You'll soon see that there are many other applications for the multi-armed bandit problem. Although it's called the multi-armed bandit problem, it's actually used to solve many other issues as well. So, basically, you're faced with a challenge: you have five of these machines. How do you play them to maximize your return from the number of games you can play?

Let's say you've decided to play a hundred or a thousand times, and you want to get the most out of it. How do you figure out which machines to play to maximize your returns?

To explain the problem further, we need to mention that each machine has a distribution behind it. This means there's a range of outcomes from which the machine picks results. Each machine has its own distribution, and when you pull the lever, it randomly selects a result from its distribution. This determines whether you win or lose, and how much you win or lose. Basically, you lose the same amount you put in the coin, but the machine tells you if you win or lose based on its built-in distribution.

The problem is that you don't know these distributions, right? And they are assumed to be different for each machine. Sometimes they might be similar or the same for some machines, but by default, they are different. Your goal is to figure out which of these distributions is the best for you.

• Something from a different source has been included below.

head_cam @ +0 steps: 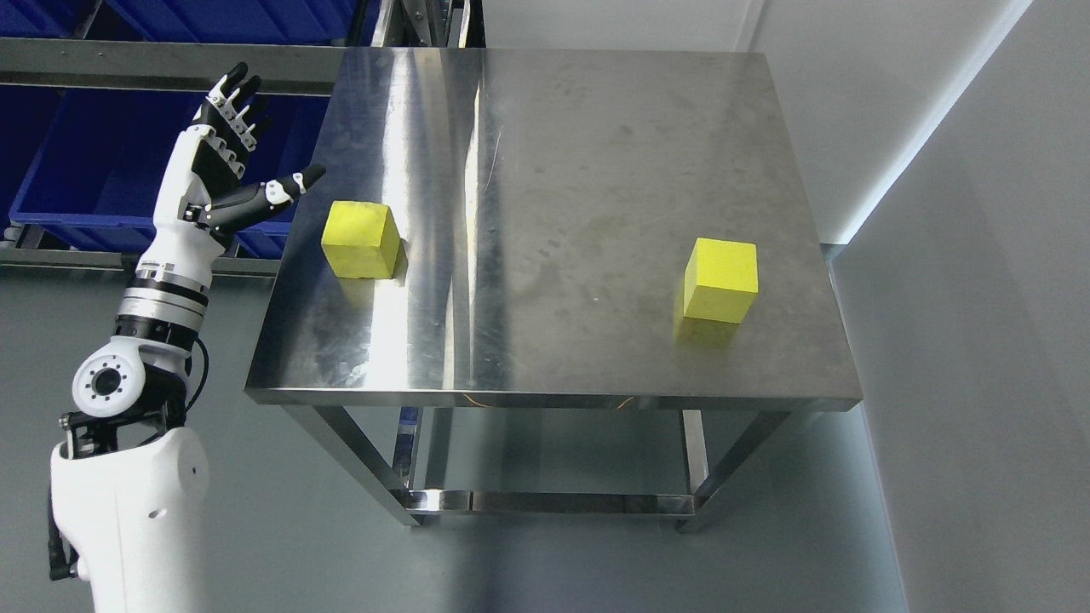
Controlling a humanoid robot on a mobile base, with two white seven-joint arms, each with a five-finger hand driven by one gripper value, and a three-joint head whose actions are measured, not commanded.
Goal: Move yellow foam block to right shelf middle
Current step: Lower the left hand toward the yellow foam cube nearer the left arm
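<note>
Two yellow foam blocks sit on a steel table [553, 213]. One block [361, 239] is near the table's left edge. The other block [720, 279] is at the right front. My left hand [255, 145] is raised just left of the table, beside the left block, with fingers spread and thumb pointing toward the block. It holds nothing and does not touch the block. My right arm is not in view.
Blue bins [77, 153] on a shelf rack stand behind my left hand at the upper left. A grey wall [979, 298] runs close along the table's right side. The floor shows below the table's front edge.
</note>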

Let's take a look. We have these distributions, right? For example, we have five machines with five different distributions. Just by looking at them, you can see which is the best machine. Obviously, the one on the right, the yellow one, is the best because it's the most left-skewed, meaning it tails on the left. It has the most favorable outcomes with the highest mean, median, and mode. If you knew these distributions in advance, you would obviously choose the fifth machine and bet on it every time because it has the best distribution. On average, you would get the best results.

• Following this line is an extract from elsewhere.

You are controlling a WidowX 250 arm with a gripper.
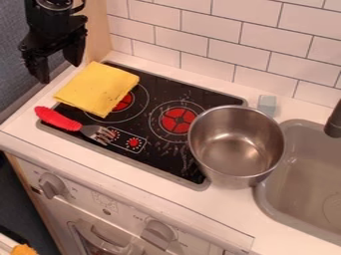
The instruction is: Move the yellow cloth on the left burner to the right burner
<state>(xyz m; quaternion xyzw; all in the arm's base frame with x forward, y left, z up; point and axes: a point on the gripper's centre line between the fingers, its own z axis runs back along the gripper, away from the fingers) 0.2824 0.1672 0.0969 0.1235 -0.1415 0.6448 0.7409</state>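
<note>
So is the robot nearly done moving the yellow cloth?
Nothing looks done yet: the folded yellow cloth partly covers the round red left burner. The open black hand holds nothing. Grabbing the cloth and laying it on the round red right burner both remain.

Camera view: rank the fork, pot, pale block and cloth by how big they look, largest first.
1. Pot
2. Cloth
3. Fork, long but narrow
4. Pale block, clearly the smallest
</note>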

But you don't know that in advance, and your goal is to figure it out. It's like a mind game. You can't waste your time thinking because the more time you lose, the higher the chance of spending money on the wrong one becomes. There are only two factors:

  • exploration

  • exploitation

So you need to explore the machines to find out which one is the best. At the same time, you should start exploiting your findings to maximize returns.

There's another mathematical concept behind all of this called regret. Regret occurs when you use a method that isn't optimal. The machine on the right is the optimal one. Whenever you use a non-optimal machine, you experience regret. This can be measured as the difference between the best outcome and the non-best outcome, including the opportunity cost of exploring other machines. The longer you explore non-optimal machines, the higher the regret. However, if you don't explore long enough, a suboptimal machine might seem like the optimal one.

For example, if we don’t explore enough we might take the green one as the optimal machine (it got a quite good return) whereas the yellow one is the best one. The goal is to find the best one, exploit the best one using the least amount of money.

Let's take a look at some ads. This is going to be fun.

Disclaimer: there is no affiliation with Coca-Cola. These examples are used purely for educational purposes.

Let's say Coca-Cola wants to run a campaign called "Welcome to the Coke Side of Life." If you search for this campaign online, you'll find they created hundreds of different ads. Here's an example: these are some images I found on Google. They might even be drawn by people, but let's assume they are legitimate ads intended for the campaign.

Our goal is to find out which ad works best. We have options: number one, number two, number three, number four, and number five. We want to determine which ad performs the best to maximize our returns. Right now, we don't know which ads are the most effective. There is a distribution behind it, but we'll only understand it after thousands of people view these ads and either click on them or not.

This is quite similar to the example we're going to explore.

Upper Confidence Bound (UCB)

Basically, our task was to find out the best algorithm behind the bandits through exploration and exploitation making sure to invest least amount of money. Now the modern application of this process is advertising. So, if you have 5, 10, 50, or even 500 different ads, how do you figure out which one is the best? You could run an AB test and use those results, but that means you're exploring and exploiting separately. This approach can be costly and time-consuming. Instead, we want to combine exploration and exploitation to quickly reach the best result and maximize our efforts.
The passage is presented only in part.